The Broader Significance

This message sits at a critical juncture in the optimization campaign. Before it, the team had only hypotheses about where the bottlenecks might be. After it, they have concrete data that forces a specific line of inquiry. The plateau at 1536 tok/s is the first unambiguous signal that the system is not scaling as expected. It is the crack in the facade that leads, through micro-benchmarks and profiling, to the discovery that AllReduce dominates decode time at 51.5%.

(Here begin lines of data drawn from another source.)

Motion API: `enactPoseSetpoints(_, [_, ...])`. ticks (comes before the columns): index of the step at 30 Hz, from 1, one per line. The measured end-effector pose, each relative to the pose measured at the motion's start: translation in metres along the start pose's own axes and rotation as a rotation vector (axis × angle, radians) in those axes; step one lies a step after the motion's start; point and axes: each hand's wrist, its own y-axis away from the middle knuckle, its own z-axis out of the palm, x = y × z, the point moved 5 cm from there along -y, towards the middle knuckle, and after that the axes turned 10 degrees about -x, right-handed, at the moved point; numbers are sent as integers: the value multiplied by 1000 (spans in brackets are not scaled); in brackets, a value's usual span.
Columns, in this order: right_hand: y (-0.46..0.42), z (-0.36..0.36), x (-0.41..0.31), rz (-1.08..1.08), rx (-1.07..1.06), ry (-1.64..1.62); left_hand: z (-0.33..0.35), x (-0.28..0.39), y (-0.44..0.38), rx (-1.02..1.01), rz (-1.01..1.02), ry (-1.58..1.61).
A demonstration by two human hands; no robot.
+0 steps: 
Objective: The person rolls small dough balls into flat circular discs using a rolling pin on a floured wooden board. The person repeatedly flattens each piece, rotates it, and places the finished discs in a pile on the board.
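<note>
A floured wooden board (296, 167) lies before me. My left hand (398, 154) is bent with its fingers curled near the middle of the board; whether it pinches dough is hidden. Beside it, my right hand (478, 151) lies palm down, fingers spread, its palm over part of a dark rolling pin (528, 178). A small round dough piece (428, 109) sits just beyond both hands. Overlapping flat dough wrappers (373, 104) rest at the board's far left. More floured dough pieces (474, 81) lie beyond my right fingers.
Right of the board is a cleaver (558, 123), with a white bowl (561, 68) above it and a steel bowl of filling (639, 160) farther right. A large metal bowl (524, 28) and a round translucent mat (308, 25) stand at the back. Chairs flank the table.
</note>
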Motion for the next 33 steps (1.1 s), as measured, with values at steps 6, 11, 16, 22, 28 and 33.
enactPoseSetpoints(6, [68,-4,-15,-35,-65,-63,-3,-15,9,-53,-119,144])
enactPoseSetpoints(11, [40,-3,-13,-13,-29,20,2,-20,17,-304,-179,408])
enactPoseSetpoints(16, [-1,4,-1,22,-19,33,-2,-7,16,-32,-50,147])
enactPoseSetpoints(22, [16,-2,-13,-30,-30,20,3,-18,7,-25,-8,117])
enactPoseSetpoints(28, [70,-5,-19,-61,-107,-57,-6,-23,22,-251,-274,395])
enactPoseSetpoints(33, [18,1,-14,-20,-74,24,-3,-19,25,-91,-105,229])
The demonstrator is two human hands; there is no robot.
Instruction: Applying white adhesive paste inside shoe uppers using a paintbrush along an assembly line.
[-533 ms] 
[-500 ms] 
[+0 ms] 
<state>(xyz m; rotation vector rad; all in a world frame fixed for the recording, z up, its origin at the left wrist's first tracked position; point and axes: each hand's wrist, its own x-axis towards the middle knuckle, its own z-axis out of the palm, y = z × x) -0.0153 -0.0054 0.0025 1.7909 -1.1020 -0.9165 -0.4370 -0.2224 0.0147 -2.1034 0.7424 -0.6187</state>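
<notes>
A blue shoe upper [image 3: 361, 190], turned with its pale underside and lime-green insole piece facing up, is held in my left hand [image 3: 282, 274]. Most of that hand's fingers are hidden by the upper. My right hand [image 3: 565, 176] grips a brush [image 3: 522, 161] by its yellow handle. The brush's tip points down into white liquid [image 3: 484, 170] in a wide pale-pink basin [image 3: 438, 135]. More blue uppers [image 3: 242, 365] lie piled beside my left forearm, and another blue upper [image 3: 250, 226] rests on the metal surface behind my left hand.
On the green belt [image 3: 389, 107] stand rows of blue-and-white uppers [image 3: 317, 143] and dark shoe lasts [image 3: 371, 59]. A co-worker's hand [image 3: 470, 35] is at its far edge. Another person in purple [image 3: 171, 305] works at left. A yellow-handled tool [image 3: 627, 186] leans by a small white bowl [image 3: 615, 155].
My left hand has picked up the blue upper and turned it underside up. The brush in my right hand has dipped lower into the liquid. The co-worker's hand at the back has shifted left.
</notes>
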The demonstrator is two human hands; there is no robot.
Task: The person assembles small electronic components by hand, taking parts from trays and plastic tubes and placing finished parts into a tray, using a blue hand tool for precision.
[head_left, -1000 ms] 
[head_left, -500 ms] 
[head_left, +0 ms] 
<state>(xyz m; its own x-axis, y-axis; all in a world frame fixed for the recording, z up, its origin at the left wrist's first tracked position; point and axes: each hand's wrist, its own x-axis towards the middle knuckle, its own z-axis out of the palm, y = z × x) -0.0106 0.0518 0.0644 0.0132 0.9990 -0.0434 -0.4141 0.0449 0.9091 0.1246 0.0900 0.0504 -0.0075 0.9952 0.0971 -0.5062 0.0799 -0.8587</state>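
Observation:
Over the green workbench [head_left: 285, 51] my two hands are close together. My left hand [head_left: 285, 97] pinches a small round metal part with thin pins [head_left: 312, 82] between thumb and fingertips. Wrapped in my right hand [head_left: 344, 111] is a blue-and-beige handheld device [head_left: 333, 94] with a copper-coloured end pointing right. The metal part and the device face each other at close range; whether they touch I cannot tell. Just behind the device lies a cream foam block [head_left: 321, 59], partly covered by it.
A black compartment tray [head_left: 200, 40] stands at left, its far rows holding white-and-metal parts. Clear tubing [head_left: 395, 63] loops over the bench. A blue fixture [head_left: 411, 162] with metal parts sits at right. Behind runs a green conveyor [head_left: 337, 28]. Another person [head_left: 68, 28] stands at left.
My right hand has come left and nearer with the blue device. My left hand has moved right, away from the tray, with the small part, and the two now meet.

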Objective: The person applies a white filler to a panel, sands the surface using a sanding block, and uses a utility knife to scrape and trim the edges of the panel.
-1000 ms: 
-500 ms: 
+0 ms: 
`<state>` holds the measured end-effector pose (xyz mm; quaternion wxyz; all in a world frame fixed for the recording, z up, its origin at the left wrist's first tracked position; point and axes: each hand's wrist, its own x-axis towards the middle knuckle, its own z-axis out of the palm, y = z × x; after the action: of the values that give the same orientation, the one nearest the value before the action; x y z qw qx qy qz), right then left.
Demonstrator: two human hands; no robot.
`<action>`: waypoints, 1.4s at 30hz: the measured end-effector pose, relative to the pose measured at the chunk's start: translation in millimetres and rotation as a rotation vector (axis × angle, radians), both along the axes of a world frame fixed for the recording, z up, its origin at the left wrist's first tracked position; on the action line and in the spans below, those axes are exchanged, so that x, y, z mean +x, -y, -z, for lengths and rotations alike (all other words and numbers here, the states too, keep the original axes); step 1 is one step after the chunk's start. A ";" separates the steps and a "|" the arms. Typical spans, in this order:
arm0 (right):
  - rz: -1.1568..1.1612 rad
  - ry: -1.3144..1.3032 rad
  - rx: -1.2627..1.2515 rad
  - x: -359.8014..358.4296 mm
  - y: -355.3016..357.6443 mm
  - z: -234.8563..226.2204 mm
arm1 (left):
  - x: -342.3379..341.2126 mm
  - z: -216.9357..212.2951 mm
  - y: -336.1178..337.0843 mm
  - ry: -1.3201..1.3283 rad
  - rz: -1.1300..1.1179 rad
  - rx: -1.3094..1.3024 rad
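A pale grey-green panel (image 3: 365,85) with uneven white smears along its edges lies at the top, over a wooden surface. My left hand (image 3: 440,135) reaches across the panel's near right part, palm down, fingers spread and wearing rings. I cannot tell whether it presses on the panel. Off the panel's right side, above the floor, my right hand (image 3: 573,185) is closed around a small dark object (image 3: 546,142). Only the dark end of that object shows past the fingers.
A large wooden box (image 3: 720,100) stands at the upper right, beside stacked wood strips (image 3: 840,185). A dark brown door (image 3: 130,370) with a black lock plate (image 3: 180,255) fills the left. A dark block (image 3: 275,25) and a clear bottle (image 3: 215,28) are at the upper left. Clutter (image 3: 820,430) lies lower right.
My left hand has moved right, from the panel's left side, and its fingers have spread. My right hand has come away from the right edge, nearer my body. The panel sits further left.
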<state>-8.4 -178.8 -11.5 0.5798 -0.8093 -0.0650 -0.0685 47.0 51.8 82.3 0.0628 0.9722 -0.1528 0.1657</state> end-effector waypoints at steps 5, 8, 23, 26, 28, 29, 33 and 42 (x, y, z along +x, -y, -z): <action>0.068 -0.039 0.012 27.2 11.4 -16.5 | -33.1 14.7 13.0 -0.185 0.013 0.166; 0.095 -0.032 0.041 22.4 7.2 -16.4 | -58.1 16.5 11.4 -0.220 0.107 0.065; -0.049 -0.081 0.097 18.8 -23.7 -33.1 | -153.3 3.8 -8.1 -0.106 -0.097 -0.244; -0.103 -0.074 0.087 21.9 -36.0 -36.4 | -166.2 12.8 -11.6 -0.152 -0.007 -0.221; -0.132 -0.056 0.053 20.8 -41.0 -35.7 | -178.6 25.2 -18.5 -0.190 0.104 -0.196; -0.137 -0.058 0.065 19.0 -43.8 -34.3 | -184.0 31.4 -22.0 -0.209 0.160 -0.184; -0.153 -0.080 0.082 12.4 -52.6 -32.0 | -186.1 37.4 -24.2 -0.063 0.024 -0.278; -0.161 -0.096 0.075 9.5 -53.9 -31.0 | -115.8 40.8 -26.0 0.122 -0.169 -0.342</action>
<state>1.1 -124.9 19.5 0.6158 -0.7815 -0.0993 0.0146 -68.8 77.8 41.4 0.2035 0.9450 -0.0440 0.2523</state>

The message also exemplifies a key principle of performance engineering: start with macro-level measurements to identify that a problem exists, then use micro-level measurements to identify what the problem is. The assistant could have jumped straight to micro-benchmarks or profiling, but the macro benchmarks provided essential context—they showed the shape of the bottleneck (saturation at high concurrency) and ruled out certain classes of explanations (e.g., if throughput had plateaued at C=1, the bottleneck would be compute-bound rather than communication-bound).

Conclusion

Message [msg 2421] is a model of concise, data-driven decision-making in a complex engineering context. In a few sentences, the assistant interprets benchmark results, makes a strategic pivot, and plans the next operational step. The message reveals a methodical mind working through a well-designed profiling campaign, treating the production server as an instrument to be measured, stopped, and re-purposed for deeper investigation. The plateau at 1536 tok/s is not just a number—it is the key that unlocks the entire subsequent optimization narrative, leading from macro benchmarks through micro benchmarks to the torch.profiler trace that would definitively identify AllReduce as the dominant bottleneck. In the high-stakes world of 1T-parameter model deployment, where every millisecond of decode time translates to user-facing latency, messages like this one are where progress is made.